Please return every line from the entries that has the string "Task" in it.

Top of Listed records

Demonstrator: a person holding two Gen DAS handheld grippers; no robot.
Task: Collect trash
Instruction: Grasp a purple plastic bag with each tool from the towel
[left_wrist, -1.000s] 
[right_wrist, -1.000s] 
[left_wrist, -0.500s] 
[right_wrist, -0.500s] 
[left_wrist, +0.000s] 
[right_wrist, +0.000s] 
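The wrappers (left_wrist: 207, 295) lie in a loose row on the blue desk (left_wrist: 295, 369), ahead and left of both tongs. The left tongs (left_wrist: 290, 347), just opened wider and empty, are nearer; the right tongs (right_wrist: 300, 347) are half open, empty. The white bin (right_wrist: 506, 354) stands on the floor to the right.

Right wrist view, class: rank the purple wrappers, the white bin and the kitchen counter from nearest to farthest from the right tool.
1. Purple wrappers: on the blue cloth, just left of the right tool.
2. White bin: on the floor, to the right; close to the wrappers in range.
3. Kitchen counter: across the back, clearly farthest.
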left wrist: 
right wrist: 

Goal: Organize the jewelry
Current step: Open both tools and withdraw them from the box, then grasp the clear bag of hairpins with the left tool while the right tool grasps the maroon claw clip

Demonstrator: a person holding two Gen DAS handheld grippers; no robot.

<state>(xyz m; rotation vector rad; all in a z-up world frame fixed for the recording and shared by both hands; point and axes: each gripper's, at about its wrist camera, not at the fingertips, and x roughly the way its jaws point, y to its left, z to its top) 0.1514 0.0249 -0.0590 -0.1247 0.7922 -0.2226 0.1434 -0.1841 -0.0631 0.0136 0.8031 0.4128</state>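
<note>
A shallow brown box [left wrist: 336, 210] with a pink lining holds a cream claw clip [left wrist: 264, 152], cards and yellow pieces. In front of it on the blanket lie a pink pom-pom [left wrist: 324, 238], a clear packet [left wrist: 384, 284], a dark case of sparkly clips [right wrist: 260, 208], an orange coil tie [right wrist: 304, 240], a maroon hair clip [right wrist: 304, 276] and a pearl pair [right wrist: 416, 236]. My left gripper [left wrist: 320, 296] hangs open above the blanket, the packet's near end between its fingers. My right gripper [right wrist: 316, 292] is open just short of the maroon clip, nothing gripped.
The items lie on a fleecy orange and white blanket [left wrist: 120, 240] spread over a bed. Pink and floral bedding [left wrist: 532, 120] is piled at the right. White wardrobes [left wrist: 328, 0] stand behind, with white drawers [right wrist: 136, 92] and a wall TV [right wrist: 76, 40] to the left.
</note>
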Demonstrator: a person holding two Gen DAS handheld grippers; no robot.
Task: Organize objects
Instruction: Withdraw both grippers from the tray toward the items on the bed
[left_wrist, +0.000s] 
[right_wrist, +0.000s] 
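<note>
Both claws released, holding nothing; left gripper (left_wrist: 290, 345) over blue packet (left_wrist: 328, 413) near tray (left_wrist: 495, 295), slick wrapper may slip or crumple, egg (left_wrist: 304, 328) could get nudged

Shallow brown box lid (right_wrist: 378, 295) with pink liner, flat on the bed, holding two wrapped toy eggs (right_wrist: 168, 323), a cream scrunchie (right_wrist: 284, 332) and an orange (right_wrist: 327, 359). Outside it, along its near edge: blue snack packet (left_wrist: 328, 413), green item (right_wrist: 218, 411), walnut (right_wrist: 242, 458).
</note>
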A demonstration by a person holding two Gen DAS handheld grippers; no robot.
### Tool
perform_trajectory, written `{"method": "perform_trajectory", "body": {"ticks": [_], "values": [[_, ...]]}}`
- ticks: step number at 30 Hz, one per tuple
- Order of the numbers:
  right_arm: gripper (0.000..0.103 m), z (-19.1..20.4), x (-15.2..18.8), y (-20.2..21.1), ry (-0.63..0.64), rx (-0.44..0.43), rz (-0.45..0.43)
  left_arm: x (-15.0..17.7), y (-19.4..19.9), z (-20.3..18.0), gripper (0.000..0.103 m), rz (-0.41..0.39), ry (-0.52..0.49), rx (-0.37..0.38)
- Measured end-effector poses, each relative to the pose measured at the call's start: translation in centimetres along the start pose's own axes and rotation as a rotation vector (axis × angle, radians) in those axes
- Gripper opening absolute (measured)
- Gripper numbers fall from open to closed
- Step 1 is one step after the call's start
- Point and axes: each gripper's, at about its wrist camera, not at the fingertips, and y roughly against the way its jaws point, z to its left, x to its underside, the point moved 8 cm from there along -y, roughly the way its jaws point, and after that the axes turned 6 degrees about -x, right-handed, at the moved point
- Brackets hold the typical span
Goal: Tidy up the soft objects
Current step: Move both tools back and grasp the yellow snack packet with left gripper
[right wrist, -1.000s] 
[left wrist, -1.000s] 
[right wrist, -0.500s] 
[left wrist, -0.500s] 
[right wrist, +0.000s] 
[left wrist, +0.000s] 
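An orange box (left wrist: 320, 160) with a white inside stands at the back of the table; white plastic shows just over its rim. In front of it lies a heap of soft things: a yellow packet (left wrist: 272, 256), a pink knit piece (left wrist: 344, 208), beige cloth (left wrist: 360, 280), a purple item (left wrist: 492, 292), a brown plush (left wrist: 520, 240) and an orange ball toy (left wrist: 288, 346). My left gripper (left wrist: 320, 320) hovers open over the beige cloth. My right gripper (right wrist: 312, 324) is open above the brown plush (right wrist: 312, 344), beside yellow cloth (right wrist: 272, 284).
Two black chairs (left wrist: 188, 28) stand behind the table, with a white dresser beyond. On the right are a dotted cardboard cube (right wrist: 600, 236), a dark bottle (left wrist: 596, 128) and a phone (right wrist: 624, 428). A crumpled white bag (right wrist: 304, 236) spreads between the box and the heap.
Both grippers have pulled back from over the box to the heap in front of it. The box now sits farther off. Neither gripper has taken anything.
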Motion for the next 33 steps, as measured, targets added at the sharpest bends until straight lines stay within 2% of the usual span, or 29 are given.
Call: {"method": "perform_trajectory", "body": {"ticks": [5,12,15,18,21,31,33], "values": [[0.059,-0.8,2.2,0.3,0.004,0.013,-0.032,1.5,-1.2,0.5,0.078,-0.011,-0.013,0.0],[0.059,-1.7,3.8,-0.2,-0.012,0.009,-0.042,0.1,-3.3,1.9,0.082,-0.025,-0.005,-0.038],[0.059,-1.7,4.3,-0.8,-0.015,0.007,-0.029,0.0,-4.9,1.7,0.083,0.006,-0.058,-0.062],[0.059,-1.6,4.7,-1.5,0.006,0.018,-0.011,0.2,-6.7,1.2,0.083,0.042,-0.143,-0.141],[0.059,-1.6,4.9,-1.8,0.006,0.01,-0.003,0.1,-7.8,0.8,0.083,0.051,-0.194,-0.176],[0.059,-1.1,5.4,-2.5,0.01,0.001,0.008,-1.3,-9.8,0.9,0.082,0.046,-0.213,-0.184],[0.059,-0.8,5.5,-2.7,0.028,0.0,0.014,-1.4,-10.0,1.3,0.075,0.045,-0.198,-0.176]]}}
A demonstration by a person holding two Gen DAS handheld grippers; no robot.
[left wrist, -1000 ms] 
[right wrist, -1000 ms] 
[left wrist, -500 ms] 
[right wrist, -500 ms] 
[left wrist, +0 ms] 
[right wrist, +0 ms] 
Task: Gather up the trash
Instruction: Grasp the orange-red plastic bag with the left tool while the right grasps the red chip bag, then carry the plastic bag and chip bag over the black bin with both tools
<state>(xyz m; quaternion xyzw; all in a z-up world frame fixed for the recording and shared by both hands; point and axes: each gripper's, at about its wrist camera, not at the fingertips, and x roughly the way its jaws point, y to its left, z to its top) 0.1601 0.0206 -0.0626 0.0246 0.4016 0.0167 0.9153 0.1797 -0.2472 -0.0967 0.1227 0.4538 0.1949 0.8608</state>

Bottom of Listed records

▶ _Solution for this exercise_
Task: Collect trash
Task: Organize objects
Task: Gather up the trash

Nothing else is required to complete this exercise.